The report, released last month, is the first of a series focusing on the nationally known charter school network. Conducted by Mathematica Policy Research of Princeton, N.J., the study was planned and commissioned by KIPP with grants from several private foundations. Future reports will expand the sample to more KIPP charter schools, use randomized experimental research in a subset of schools, and look at measures other than state test scores.

“The consistency of the effects across most of the 22 schools and the magnitude of the effects are pretty striking and impressive,” said Brian P. Gill, a senior social scientist for Mathematica and a study author.

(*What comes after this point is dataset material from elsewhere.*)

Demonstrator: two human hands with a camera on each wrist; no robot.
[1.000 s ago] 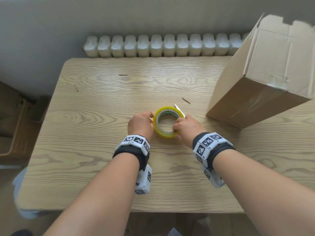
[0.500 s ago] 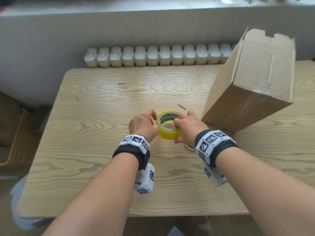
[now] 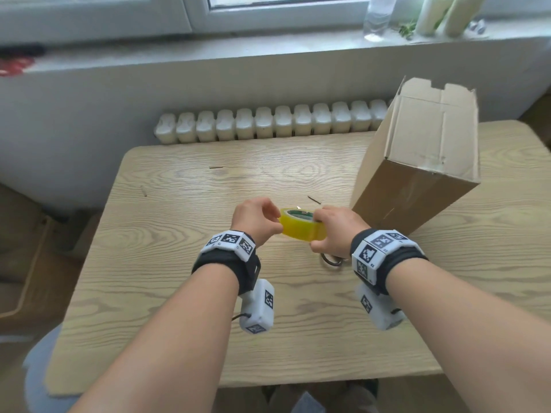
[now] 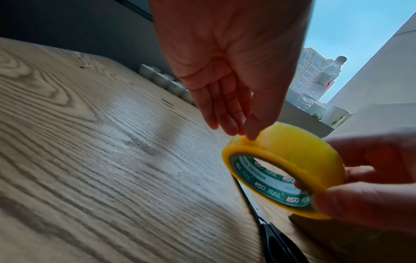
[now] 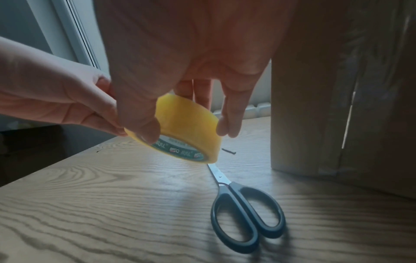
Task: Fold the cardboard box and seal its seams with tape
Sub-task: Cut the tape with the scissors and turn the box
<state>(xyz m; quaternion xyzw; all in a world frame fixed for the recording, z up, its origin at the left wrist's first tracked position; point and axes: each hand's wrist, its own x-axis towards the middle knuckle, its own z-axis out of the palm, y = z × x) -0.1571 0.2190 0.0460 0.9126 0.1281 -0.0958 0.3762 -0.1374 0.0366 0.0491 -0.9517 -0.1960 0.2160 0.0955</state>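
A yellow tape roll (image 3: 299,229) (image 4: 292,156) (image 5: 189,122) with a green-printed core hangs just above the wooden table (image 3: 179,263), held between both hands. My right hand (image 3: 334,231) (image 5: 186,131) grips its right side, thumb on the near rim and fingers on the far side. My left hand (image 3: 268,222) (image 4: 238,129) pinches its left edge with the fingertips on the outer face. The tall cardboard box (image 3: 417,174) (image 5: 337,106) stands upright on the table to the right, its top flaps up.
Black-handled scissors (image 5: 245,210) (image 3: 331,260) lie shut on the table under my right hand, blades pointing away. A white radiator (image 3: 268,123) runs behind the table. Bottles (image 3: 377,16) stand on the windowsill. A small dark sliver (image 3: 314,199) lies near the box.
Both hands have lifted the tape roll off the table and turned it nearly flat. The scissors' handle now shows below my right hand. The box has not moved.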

Teacher Wren Gadwa leads a 5th grade writing lesson at Key Academy in Washington in 2006. The public charter was one of 22 middle schools to participate in a recent national study of schools run by the Knowledge Is Power Program, or KIPP. It found that KIPP students make larger learning gains than similar students in regular public schools.

At about half the KIPP schools, the study found that the gains in math for students after three years in the schools were equivalent of 1.2 years of extra instruction, and .9 years of additional instruction in reading, Mr. Gill said.

‘Creaming’ Not Found

Critics of charter schools often contend the schools “cream” higher-achieving students from regular public schools, but the study didn’t find any evidence that KIPP is systematically enrolling more high-performers from their school districts. On average, the report says, KIPP middle schools have students who are more likely to be living in poverty and are more likely to be black or Hispanic than are students from the schools around them. Back when they were in 4th grade, the study also found, a majority of the KIPP middle school students had lower average test scores than did students in their local school districts.

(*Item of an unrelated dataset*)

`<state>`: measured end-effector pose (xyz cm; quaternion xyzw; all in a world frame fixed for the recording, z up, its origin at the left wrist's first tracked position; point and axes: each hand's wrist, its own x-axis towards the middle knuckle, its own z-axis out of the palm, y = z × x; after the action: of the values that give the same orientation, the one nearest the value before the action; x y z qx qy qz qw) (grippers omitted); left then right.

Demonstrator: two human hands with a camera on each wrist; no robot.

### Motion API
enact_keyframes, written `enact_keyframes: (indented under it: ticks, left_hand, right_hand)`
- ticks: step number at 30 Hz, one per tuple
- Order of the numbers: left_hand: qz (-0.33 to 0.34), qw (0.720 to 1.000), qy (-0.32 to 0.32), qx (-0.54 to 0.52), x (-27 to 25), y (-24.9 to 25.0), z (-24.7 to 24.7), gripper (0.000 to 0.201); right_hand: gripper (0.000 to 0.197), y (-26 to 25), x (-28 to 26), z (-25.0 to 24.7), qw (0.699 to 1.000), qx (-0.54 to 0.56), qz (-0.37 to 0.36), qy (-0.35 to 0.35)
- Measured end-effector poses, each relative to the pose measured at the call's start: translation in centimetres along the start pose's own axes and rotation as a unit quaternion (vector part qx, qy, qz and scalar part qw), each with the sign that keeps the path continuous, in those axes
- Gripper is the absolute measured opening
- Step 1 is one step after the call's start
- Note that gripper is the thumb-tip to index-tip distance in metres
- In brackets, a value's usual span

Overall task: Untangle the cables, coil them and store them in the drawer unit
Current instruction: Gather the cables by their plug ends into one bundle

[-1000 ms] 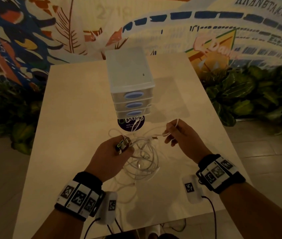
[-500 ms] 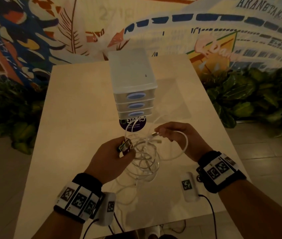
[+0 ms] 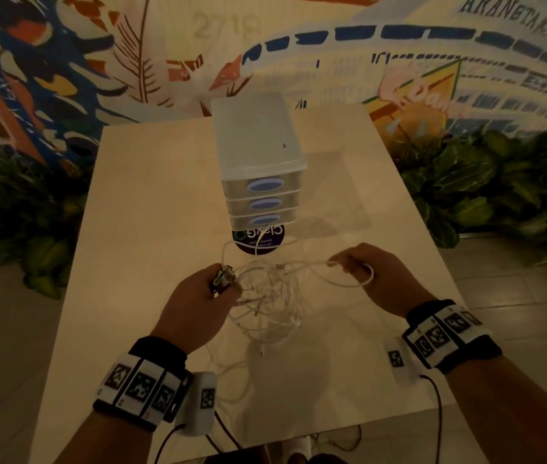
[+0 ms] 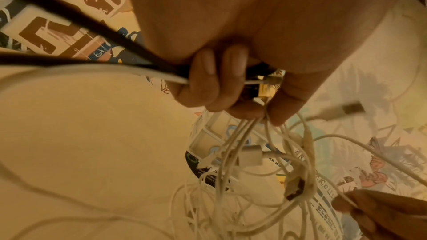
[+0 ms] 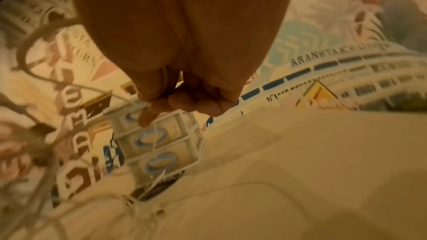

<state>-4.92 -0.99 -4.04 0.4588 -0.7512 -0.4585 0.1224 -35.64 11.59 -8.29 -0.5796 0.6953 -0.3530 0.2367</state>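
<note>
The left hand [image 3: 195, 306] grips the tangled cables [image 3: 267, 296]. The right hand [image 3: 375, 276] pinches one cable [image 3: 305, 264], stretched sideways between them. The tangle's strands blur together.

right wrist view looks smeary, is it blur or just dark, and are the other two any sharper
Right wrist view: motion-smeared, the right hand and clear plastic drawer unit soft, dim amber cast. Left wrist view: sharper on the left hand gripping the tangled white cables; foreground black cord blurred. Head view: dim, warm, wide-angle bowing, the pale table fairly crisp.
</note>
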Motion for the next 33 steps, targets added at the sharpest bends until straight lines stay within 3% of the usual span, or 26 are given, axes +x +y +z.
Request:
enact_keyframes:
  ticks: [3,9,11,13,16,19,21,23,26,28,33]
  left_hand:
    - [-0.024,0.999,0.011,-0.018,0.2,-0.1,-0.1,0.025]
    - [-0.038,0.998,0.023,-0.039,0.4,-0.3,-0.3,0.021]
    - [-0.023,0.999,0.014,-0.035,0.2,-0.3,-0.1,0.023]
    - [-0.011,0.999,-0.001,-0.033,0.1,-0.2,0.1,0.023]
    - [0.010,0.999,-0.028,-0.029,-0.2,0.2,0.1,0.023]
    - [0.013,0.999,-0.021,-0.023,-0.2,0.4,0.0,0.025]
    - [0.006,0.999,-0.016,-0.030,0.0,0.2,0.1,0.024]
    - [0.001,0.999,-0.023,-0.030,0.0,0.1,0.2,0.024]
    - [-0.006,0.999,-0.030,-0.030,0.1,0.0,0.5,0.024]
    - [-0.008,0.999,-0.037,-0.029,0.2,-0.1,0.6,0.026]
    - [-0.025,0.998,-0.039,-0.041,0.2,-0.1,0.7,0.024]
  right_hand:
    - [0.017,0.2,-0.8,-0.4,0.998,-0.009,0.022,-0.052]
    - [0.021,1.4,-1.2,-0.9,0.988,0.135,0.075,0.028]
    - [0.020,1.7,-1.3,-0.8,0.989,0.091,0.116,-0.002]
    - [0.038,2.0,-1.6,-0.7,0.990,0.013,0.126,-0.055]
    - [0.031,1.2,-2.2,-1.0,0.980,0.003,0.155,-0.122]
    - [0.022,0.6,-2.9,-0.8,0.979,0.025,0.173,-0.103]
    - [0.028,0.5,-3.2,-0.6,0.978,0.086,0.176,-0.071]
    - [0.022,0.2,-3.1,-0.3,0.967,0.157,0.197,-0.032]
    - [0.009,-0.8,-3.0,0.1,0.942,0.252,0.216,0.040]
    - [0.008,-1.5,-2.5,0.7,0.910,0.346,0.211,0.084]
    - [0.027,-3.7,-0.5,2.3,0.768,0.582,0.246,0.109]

The study also looked at student attrition rates, which at least one previous study found to be higher in KIPP schools. The Mathematica researchers found, however, that while attrition rates vary widely among the schools, KIPP middle schools don’t have systematically higher or lower numbers of students leaving before completion than other schools within their districts.

“This report provides irrefutable evidence that KIPP is not getting [positive] results because of getting more able students in the door or losing students at higher rates than their counterparts,” said Steve Mancini, the director of public affairs for KIPP, which operates a total of 82 schools across the country serving 21,000 students.

But the study did show that KIPP middle schools are much less likely to enroll special education students and students with limited English skills than the school districts from which they draw.

The study also shows that students are more likely to repeat a grade in KIPP schools than in regular public schools in their districts, particularly in the 5th and 6th grades. The authors write that the differences in retention rates “likely capture KIPP’s philosophy that students should be promoted to the next grade level only after they’ve demonstrated mastery of their current grade’s material.”

Gaps Closing

The study is the first report that applies a “rigorous (nonexperimental) methodological approach” across a national sample of KIPP schools, it says. It compares the educational progress of KIPP students on state reading and math exams over four years to that of demographically similar students from the same districts.

Half of KIPP schools studied are producing achievement impacts estimated to be big enough to reduce the gap in black-white test scores in math in half within three years, the report says. Three-year effects for reading are also large, but not as large as the impact reported for math.

Bruce Fuller, a professor of education and public policy at the University of California, Berkeley, said the methodology of the study is sound and the math gains are “impressive.”

But he said the reading gains are “modest and perhaps overstated.” They may not be as large as indicated by the researchers, he said, because when KIPP students were matched with similar students in their local school districts, the researchers only looked at some characteristics linked to students’ success. For example, students were matched according to their starting achievement level and whether or not they were special education students.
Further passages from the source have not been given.